Trabalhar
de Segunda a Sexta-Feira e Sábado dormir no Rancho.
Rancho de meu tio
Zeca, ele, seu filho Zé Dito e o compadre Zé Manuel, Saudades do Tio Zeca.
Barco que é o meio de preparar as redes colocando em pontos previsíveis de peixe
A Vida na roça nos tempos de Barra Seca era ir para a escola
para os meninos e meninas em idade escolar, 07 aos 11 ou 12 anos, a quarta
série era feita no Grupão, pois só lá que havia professores desta série.
Para os Pais e Mães, a vida não
era fácil, pois ao pai cabia dar o sustento aos filhos, trazer o arroz e quando
possível uma carne, muitas vezes carne de porco ou frango criado pela família, também
o leite era importante para alimentar crianças que ainda não comia alimentos tão sólidos.
As Mãe cuidar dos filhos, pois a prole
quase sempre numerosa, 07 filhos em média, em casa éramos em 09, vivos, e
encaminha-los para escola alimentá-los adequadamente.
Uma das formas de buscar um
alimento saudável era a pesca, algumas vezes, anzol, lembro que meu pai ia até
uma lagoa lá fazenda do Isaque Garcia e voltava com 10 a 15 traíras, para nós
era muito bom, pois tinha além do arroz
e feijão e a salada de Alface ou couve,
pois sempre tínhamos uma horta em casa cuidado pela minha Mãe, tomate pepino, Xuxo,
sempre tínhamos para comer, algumas vezes a carne de peixe, de frango, ou
porco, isto era nosso dia a dia.
Pescar lembro que nosso pai
trabalhava, depois do final do dia ia buscar uns peixes para complementar nossa
alimentação, de anzol pegava traíras, naquela lagoa, ou em ceva, alimentava um
local depois tirava os alimentos e pescava, sempre pegava algum tipo de peixe
como pacus, campineiros, piavas, ou com covos, sempre pegava uma quantia maior
de espécies, Piava, Mandi, campineiros, traíras, piranhas, sempre um método de
complementar a alimentação.
Com a construção da represa de
Chavantes, isto mudou, havendo fiscalização, muitos ribeirinhos tiveram que ter
licença para pescar, caçar peixe, como comentei.
Com isto, muito construíram um
rancho para ficar na beira da Represa, meu tio Zeca tirou a licença de pescador
e construiu seu Rancho, próximo a sua casa, lá próximo a casa grande dos
Bentos.
Qual era diversão de nosso tio,
trabalhava a semana toda e sábado
Ia para o Rancho armava sua rede
de espera, lá pelas 06,00 ou 07,00, tirava os peixes pegos, limpava e fritava e
fazia uma panela de arroz, comia, quando tinha companhia conversava um pouco,
senão ia dormir, outro dia de manha fazia visita as redes retirava os peixes e
levava para casa.
Corvina de água doce, pode chegar
a mais de 10 quilos.
Peixe comum na Represa de
Chavantes, parece que dissemina outras espécies.
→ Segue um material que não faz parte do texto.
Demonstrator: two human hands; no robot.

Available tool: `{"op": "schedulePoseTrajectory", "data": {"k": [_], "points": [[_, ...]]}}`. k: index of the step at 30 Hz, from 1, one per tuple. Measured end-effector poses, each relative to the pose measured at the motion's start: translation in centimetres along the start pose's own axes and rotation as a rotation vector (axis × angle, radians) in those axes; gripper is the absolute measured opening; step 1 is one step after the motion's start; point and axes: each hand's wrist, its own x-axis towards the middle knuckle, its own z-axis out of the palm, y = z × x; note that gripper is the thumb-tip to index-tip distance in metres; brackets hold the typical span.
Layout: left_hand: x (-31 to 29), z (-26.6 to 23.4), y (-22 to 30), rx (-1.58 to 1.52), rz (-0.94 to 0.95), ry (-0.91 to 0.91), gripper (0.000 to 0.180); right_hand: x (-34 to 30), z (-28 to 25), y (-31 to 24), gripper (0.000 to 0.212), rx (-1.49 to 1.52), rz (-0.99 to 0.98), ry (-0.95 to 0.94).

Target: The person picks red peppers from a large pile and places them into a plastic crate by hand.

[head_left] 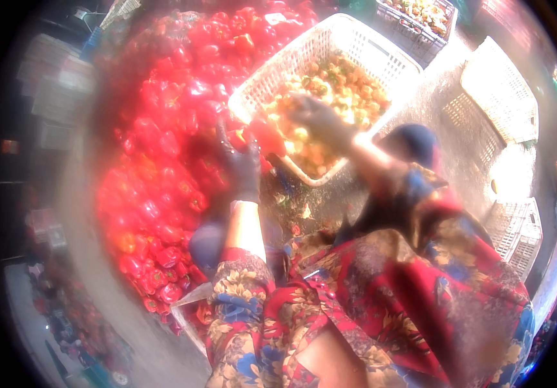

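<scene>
My left hand (243,169), in a dark wet glove, is at the edge of a large heap of red bell peppers (162,155). Its fingers are curved round a red bell pepper (267,137), which is blurred and overlaps the near left corner of a white plastic crate (262,81). Inside the crate lie many yellowish-green pepper cores (349,87). Over these cores is my right hand (320,119), also gloved in dark material; motion smears its fingers, so what they hold, if anything, does not show.
At the far right a dark crate (414,26) holds more pale scraps. White crates (501,90) stand on the right, another (517,236) nearer me. A dark rounded object (411,145) lies beside my right forearm. Stacked pale boxes (65,90) are at the left.
</scene>
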Motion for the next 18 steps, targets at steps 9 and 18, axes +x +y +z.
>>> {"op": "schedulePoseTrajectory", "data": {"k": [9,18], "points": [[3.4,-5.0,1.1,-0.154,0.187,0.163,0.060,6.1,6.9,-2.2,0.045,-0.489,-0.458,-0.469],[0.0,-20.7,-2.7,-0.615,-0.333,0.644,0.030,3.9,22.9,-11.0,0.036,-0.424,-0.745,-0.627]]}}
Em 2009, passei de uma noitada
com meu tio e seu filho Zé Dito e meu compadre Espanholizo, José Manuel, acompanhamos
a rotina do de nosso tio, colocar a rede,
ir retirar os peixes, já preparar o Rancho, limpar fritar os peixes, o
que mais se pega naquela represa era corvina, que é uma boa carne, pois podem
pesar 07 quilos ou mais, fazer o arroz
para comer com peixe, tomando uma batida com limão ou vinho, o qual meu tio
gostava, mas neste dia o Zé Dito estava com uma pinga de uva, só ele tomou
conta de sua garrafa e não largou para ninguém, nós ficamos na limonada de
pinga.
Foi uma noite divertida, pois estávamos
habituados Da rotina daqui de São Paulo, saímos para um momento de paz e
tranquilidade, também na mesma data estivemos em um outro rancho, la passamos a
noite jogando sinuca, pois a pescaria também era esperar as redes colocadas.
Sei que isto é rotina, hoje ter um Rancho em Fartura é sinônimo de Status, mas
quase todo sitiante tem o seu chalé na beira da represa, para sua paz e de vez
em quando, também pescar.


Bem isto ai, trabalhar de segunda a Sexta e no Sabado dormir no Rancho, descansa o corpo e a mente.